▶ _Your assignment_
Produce an exact copy of all records below.

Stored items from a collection
========================================

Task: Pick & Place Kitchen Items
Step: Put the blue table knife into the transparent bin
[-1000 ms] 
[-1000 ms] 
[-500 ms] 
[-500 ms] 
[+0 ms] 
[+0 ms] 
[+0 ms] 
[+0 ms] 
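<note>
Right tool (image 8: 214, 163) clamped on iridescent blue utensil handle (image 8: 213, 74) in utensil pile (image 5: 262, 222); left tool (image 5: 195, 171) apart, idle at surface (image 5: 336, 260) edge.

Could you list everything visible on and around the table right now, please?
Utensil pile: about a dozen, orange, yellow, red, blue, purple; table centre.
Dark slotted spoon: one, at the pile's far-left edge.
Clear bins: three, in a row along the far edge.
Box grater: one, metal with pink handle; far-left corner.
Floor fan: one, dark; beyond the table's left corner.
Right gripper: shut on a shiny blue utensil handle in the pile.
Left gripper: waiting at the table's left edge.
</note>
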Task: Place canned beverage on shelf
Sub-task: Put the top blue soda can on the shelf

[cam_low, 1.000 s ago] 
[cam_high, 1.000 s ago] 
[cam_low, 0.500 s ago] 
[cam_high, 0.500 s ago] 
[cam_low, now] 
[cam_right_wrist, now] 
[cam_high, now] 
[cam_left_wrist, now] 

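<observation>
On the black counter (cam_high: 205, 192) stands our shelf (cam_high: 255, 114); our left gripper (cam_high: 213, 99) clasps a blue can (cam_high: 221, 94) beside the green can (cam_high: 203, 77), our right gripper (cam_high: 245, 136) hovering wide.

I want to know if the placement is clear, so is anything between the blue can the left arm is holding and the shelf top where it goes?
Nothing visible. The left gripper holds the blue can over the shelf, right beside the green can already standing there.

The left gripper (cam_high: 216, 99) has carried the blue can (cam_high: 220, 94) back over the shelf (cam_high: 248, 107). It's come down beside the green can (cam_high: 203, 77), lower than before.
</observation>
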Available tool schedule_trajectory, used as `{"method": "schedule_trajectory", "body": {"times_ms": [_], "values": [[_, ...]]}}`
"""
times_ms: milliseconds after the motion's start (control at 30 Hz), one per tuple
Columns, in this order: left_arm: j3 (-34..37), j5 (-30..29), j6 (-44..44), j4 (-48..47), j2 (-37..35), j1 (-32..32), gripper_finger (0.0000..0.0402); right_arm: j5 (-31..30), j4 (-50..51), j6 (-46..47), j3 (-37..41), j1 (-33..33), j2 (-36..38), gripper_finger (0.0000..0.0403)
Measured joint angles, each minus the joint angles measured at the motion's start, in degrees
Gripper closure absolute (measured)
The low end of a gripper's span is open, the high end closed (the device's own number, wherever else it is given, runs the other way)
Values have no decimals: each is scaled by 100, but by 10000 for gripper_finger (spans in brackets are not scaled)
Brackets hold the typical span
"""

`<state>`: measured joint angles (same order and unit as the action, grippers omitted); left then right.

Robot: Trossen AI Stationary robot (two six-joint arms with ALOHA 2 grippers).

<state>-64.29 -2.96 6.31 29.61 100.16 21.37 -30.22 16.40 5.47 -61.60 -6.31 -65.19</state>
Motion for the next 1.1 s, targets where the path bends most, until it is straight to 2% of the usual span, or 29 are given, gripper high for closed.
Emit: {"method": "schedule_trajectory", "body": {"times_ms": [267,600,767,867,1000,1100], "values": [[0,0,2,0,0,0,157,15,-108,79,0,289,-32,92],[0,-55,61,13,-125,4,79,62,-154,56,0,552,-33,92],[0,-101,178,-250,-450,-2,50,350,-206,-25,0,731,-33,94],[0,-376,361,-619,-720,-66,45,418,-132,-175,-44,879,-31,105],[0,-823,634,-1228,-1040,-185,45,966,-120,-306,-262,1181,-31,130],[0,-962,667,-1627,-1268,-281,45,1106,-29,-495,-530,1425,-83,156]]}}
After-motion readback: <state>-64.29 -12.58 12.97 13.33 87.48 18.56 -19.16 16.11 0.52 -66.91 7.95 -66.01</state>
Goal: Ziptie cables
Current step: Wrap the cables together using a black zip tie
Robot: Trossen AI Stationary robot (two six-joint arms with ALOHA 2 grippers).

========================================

▶ _Response below_
Task: Pick & Place Kitchen Items
Step: Put the blue table knife into the transparent bin
[-1000 ms] 
[-1000 ms] 
[-500 ms] 
[-500 ms] 
[+0 ms] 
[+0 ms] 
[+0 ms] 
[+0 ms] 
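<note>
Right tool (image 8: 214, 163) clamped on iridescent blue utensil handle (image 8: 213, 74) in utensil pile (image 5: 262, 222); left tool (image 5: 195, 171) apart, idle at surface (image 5: 336, 260) edge.

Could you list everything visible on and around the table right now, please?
Utensil pile: about a dozen, orange, yellow, red, blue, purple; table centre.
Dark slotted spoon: one, at the pile's far-left edge.
Clear bins: three, in a row along the far edge.
Box grater: one, metal with pink handle; far-left corner.
Floor fan: one, dark; beyond the table's left corner.
Right gripper: shut on a shiny blue utensil handle in the pile.
Left gripper: waiting at the table's left edge.
</note>
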Task: Place canned beverage on shelf
Sub-task: Put the top blue soda can on the shelf

[cam_low, 1.000 s ago] 
[cam_high, 1.000 s ago] 
[cam_low, 0.500 s ago] 
[cam_high, 0.500 s ago] 
[cam_low, now] 
[cam_right_wrist, now] 
[cam_high, now] 
[cam_left_wrist, now] 

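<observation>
On the black counter (cam_high: 205, 192) stands our shelf (cam_high: 255, 114); our left gripper (cam_high: 213, 99) clasps a blue can (cam_high: 221, 94) beside the green can (cam_high: 203, 77), our right gripper (cam_high: 245, 136) hovering wide.

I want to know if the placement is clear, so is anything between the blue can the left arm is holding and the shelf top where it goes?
Nothing visible. The left gripper holds the blue can over the shelf, right beside the green can already standing there.

The left gripper (cam_high: 216, 99) has carried the blue can (cam_high: 220, 94) back over the shelf (cam_high: 248, 107). It's come down beside the green can (cam_high: 203, 77), lower than before.
</observation>
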Available tool schedule_trajectory, used as `{"method": "schedule_trajectory", "body": {"times_ms": [_], "values": [[_, ...]]}}`
"""
times_ms: milliseconds after the motion's start (control at 30 Hz), one per tuple
Columns, in this order: left_arm: j3 (-34..37), j5 (-30..29), j6 (-44..44), j4 (-48..47), j2 (-37..35), j1 (-32..32), gripper_finger (0.0000..0.0402); right_arm: j5 (-31..30), j4 (-50..51), j6 (-46..47), j3 (-37..41), j1 (-33..33), j2 (-36..38), gripper_finger (0.0000..0.0403)
Measured joint angles, each minus the joint angles measured at the motion's start, in degrees
Gripper closure absolute (measured)
The low end of a gripper's span is open, the high end closed (the device's own number, wherever else it is given, runs the other way)
Values have no decimals: each is scaled by 100, but by 10000 for gripper_finger (spans in brackets are not scaled)
Brackets hold the typical span
"""

`<state>`: measured joint angles (same order and unit as the action, grippers omitted); left then right.

Robot: Trossen AI Stationary robot (two six-joint arms with ALOHA 2 grippers).

<state>-64.29 -2.96 6.31 29.61 100.16 21.37 -30.22 16.40 5.47 -61.60 -6.31 -65.19</state>
Motion for the next 1.1 s, targets where the path bends most, until it is straight to 2% of the usual span, or 29 are given, gripper high for closed.
Emit: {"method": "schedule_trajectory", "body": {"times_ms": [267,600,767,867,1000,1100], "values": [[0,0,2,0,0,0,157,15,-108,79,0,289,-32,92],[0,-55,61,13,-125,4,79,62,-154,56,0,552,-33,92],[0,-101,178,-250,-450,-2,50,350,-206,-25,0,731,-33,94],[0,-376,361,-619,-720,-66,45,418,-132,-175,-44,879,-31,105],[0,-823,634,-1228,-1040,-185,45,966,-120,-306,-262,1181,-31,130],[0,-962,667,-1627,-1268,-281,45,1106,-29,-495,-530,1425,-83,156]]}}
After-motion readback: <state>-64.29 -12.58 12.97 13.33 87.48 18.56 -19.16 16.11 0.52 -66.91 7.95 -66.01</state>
Goal: Ziptie cables
Current step: Wrap the cables together using a black zip tie
Robot: Trossen AI Stationary robot (two six-joint arms with ALOHA 2 grippers).

For this exercise, the answer is now complete.